Negrin earned five Emmy nominations, three for episodes of Kojak (1975, 1976, 1977), one for the TV movie The Last Tenant (1978), and one for an episode of the series Baker’s Dozen (1982). He also earned four CLIO Awards, was twice president of the International Cinematographer’s Guild Local 644 and received the American Society of Cinematographers President’s Award.
As a director of photography, Negrin’s feature film credits include The Concert for Bangladesh, Amazing Grace (1974), Proof of the Man and Parades. He also contributed additional cinematography to films like Crazy Joe, Superman (1972), Coming to America, King Kong (1976), Jaws 2 (1978), A Forgotten Tune for the Flute (1987) and Robocop (1981).
Negrin taught Advanced Cinematography at NYU, The School Of Visual Arts, and Five Towns College for more than a decade.
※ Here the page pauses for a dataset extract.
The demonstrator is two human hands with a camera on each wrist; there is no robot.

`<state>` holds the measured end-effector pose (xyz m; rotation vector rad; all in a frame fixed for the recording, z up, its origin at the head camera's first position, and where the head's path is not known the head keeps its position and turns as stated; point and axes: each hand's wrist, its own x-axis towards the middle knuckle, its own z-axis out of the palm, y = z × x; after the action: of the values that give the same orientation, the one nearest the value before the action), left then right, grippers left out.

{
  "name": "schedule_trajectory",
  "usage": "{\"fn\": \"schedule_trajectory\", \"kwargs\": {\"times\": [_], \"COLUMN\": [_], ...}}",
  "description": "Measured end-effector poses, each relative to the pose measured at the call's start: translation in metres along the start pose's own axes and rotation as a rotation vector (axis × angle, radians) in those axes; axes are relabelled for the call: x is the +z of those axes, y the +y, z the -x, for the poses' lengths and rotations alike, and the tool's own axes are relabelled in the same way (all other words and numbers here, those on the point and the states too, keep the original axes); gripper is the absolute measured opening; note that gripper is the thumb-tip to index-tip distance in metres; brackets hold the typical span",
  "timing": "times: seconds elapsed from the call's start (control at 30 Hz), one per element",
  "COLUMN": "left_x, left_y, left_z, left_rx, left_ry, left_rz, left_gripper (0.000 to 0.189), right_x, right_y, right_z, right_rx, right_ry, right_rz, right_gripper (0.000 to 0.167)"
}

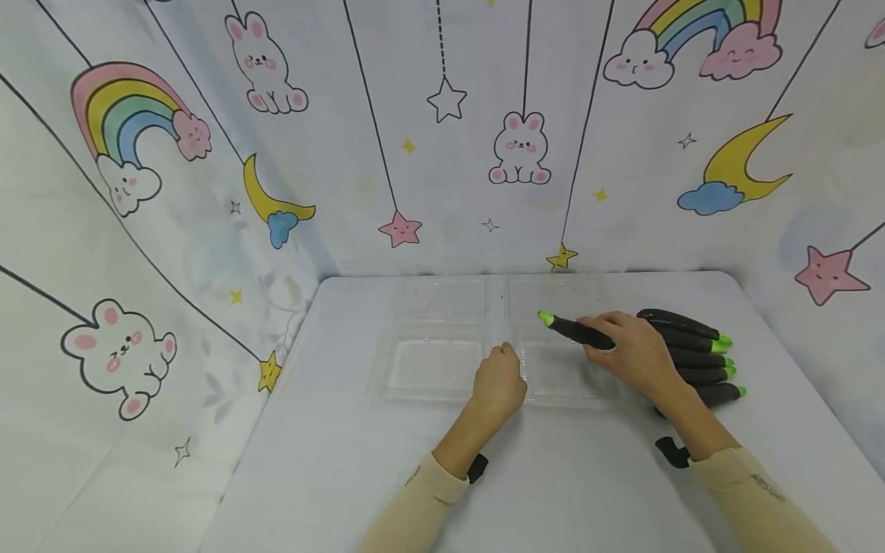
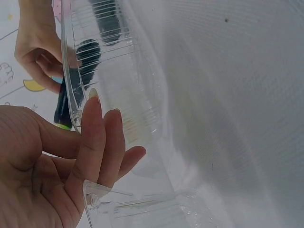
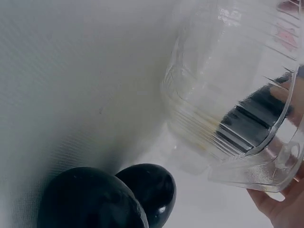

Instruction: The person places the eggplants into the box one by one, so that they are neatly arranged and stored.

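Observation:
My right hand [image 1: 632, 349] holds a dark eggplant [image 1: 581, 332] with a bright green tip over the right clear plastic container [image 1: 563, 403]. The tip points left, away from the palm. At that container's left edge is my left hand [image 1: 499, 380], thumb and fingers pinching the rim; the left wrist view shows its fingers [image 2: 95, 130] against the clear wall, the thumb tip hidden behind them. Several more eggplants [image 1: 681, 322] lie in a row beside my right forearm, partly covered by it. Their glossy rounded ends [image 3: 147, 190] show in the right wrist view.
A second clear container [image 1: 429, 398] sits just left of the first. Both have clear lids laid back behind them, the left lid [image 1: 439, 299] and the right lid [image 1: 556, 288]. A white table [image 1: 332, 476] lies under everything, meeting a printed curtain [image 1: 456, 192] at the back.

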<state>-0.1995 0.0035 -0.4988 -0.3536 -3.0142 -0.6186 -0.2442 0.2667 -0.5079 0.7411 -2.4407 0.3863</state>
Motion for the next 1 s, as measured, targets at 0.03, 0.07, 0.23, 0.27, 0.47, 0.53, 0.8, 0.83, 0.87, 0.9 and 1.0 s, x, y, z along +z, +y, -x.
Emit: {"fn": "schedule_trajectory", "kwargs": {"times": [0.03, 0.07, 0.23, 0.27, 0.47, 0.53, 0.8, 0.83, 0.87, 0.9, 1.0], "left_x": [0.0, 0.0, 0.0, 0.0, 0.0, 0.001, 0.002, 0.002, 0.003, 0.003, 0.004], "left_y": [0.0, 0.0, 0.0, 0.0, 0.0, -0.001, -0.001, -0.001, -0.001, -0.001, -0.001], "left_z": [0.0, 0.0, 0.0, 0.0, 0.0, 0.0, -0.001, -0.001, -0.001, -0.002, -0.003], "left_rx": [-0.001, -0.002, -0.006, -0.006, -0.003, -0.007, -0.022, -0.023, -0.025, -0.027, -0.032], "left_ry": [0.001, 0.002, 0.0, 0.001, 0.005, 0.004, -0.009, -0.01, -0.013, -0.017, -0.014], "left_rz": [-0.002, -0.005, -0.016, -0.019, -0.023, -0.024, -0.025, -0.028, -0.03, -0.033, -0.041], "left_gripper": [0.034, 0.032, 0.037, 0.04, 0.04, 0.038, 0.044, 0.046, 0.048, 0.049, 0.045], "right_x": [0.001, 0.003, 0.009, 0.01, 0.018, 0.02, 0.027, 0.028, 0.029, 0.03, 0.033], "right_y": [0.0, 0.001, 0.001, 0.001, -0.001, -0.002, -0.008, -0.009, -0.009, -0.009, -0.011], "right_z": [0.0, -0.001, -0.002, -0.003, -0.002, -0.002, -0.003, -0.003, -0.003, -0.003, -0.002], "right_rx": [-0.006, -0.011, -0.03, -0.029, -0.006, -0.001, -0.002, -0.004, -0.007, -0.008, -0.008], "right_ry": [-0.006, -0.013, -0.059, -0.068, -0.14, -0.166, -0.228, -0.234, -0.241, -0.246, -0.254], "right_rz": [0.007, 0.016, 0.047, 0.051, 0.085, 0.104, 0.153, 0.163, 0.17, 0.177, 0.185], "right_gripper": [0.056, 0.056, 0.054, 0.053, 0.052, 0.052, 0.051, 0.051, 0.051, 0.052, 0.052]}}
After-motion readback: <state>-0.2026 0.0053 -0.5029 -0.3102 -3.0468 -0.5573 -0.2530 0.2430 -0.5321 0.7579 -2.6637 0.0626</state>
He is survived by his wife of 16 years, Betty (Paradisin) Negrin, his son, Michael Negrin, his daughter-in-law Cari Lutz, and granddaughters Sophia and Natasha, as well as his step children Bill Paradisin, Anne Marie Paradisin, Rich Paradisin, Vicky Paradisin, Shelley Paradisin (Jim Vignato), and step grand-children Catherine, Beth, James, Shane, Emma, Genevieve, Jimmy, Jake and Ryan.